The effect from clothing is likely to be twofold, Rutchick says. Rutchick states, “When I dress in the clothes I feel certain that way.” And, he adds, “I [also] feel what people think of me, which is likely to alter my behavior and the way I think about myself.”
The effect of that feedback is apparent in the cosplay crowd, where people rush to compliment one another on their costumes and snap photos.
Riki LeCotey known as a well-known and well-loved cosplayer from Atlanta who is known by the stage name Riddle she says the power she finds in cosplay stems both from the costumes and the people’s reactions. “Someone says”You’re the perfect Black Cat [a character from Spiderman]. You’re thinking “Oh they think that I’m sexually attractive.” The outfit makes me feel very sexy. Perhaps I’m sexy,’ ” she says.
LeCotey noted that these feelings can last long after the con. “You sort of recall the costume when you take off your costume. You may also go through images and feel a sense of remembrance. If you repeat the same thing over and over, it just stays with you. It’s like a memory of sexuality.” LeCotey believes that cosplay has helped her become far more confident than she was as a shy teenager years ago when she began.

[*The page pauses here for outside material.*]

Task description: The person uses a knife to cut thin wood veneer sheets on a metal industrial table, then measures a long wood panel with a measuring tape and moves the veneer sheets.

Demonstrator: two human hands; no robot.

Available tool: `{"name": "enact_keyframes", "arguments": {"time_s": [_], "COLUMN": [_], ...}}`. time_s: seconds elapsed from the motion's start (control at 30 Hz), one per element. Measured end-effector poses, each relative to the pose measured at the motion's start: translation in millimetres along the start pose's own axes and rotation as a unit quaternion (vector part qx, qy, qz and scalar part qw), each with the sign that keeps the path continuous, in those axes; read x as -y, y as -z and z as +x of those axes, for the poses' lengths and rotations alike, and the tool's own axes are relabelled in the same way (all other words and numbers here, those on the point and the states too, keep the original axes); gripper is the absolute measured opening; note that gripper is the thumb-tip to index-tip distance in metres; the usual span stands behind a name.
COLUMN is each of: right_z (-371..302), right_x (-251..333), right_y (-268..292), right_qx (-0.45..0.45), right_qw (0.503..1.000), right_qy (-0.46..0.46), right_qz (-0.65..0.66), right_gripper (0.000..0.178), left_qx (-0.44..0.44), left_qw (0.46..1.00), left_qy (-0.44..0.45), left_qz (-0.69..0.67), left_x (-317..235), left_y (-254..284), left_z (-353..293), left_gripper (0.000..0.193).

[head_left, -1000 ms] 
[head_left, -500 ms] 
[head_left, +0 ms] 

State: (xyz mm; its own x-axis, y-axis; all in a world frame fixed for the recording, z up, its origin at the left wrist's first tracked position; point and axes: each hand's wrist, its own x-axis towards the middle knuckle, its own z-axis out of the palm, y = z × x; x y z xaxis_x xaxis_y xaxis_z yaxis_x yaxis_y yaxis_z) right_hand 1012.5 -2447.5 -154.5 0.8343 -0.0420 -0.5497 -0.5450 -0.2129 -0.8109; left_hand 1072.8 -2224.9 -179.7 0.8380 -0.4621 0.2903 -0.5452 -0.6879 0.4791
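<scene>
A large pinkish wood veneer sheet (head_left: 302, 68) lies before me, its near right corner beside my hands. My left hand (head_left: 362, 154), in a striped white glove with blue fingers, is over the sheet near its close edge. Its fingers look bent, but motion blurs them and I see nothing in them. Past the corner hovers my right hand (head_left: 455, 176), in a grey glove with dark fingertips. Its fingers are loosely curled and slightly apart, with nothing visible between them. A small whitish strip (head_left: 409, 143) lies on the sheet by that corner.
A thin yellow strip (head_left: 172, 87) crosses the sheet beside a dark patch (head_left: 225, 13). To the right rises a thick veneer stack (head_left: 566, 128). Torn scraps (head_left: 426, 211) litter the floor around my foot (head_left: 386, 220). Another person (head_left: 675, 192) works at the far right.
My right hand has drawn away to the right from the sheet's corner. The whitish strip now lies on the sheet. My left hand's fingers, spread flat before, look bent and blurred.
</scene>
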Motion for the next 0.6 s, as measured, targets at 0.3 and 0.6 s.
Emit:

In the most fundamental sense, LeCotey states that “[cosplaying is about embodying the characters you are passionate about.” This for her is choosing characters she identifies with because of the same history or an attribute that she is awestruck by. The results show that a quarter of the cosplayers agree with her. They select their characters based on their psychological characteristics or their stories, according to a survey in The Journal of Cult Media.
The clothes serve as a channel to these characteristics but it doesn’t have to be extravagant. Jennifer Breedon, a Washington, D.C. AwesomeCon attendee said that she woke up on the morning of and decided to dress in Black Widow’s clothing. She’s wearing an all-leather jacket, combat boots as well as black tights. It’s not Natasha Romanova’s leather catsuit, and there’s no S.H.I.E.L.D. patch to identify the Marvel Comics hero. However, it does work for Breedon. “And this moment I’m channeling the character, that person, that portion of me has that affinity with them.”
She refers to it as a subtler cosplay. She chooses characters that tend to wear simpler or casual clothes. It’s not easy to spot however, it’s there. I’m sure of what it is,” she says.
It’s often hard to spot the costumes such as Jessica Jones’s grey hoodie and jeans as well as her boots which are all part of Marvel Comics. However, Breeden claims that in the most difficult moment in her life, when she felt alone and defeated, the clothing helped her gain the courage to keep moving forward.
Breedon, 32, said that she was feeling like a failure decade back. Breedon struggled with an eating disorder, drug abuse, and one suicide attempt. In the process, “I hurt a lot of people.” She claims that in the time since rehab, her life and health have been in danger. “Even now, I feel an undercurrent shame and I need to deal with it every single day.”
She finished law school and got an internship. She shared the news with all. She was fired within a couple of months saying that it wasn’t the right match. She began to feel depressed and was thinking, “I’ll never feel good enough.”
Three days in a row, Breedon says, she sat alone in her apartment watching Jessica Jones. In her grey hoodie, she dressed exactly like Jessica. “I had to be Jessica,” she says. “The Hoodie gave me a purpose. Jessica Jones always says, “I do not want to work in your law firm or S.H.I.E.L.D. Or whatever. She was free to do whatever she wanted. This made me think “Maybe I’m not destined to work for this company.’ I just felt at peace.”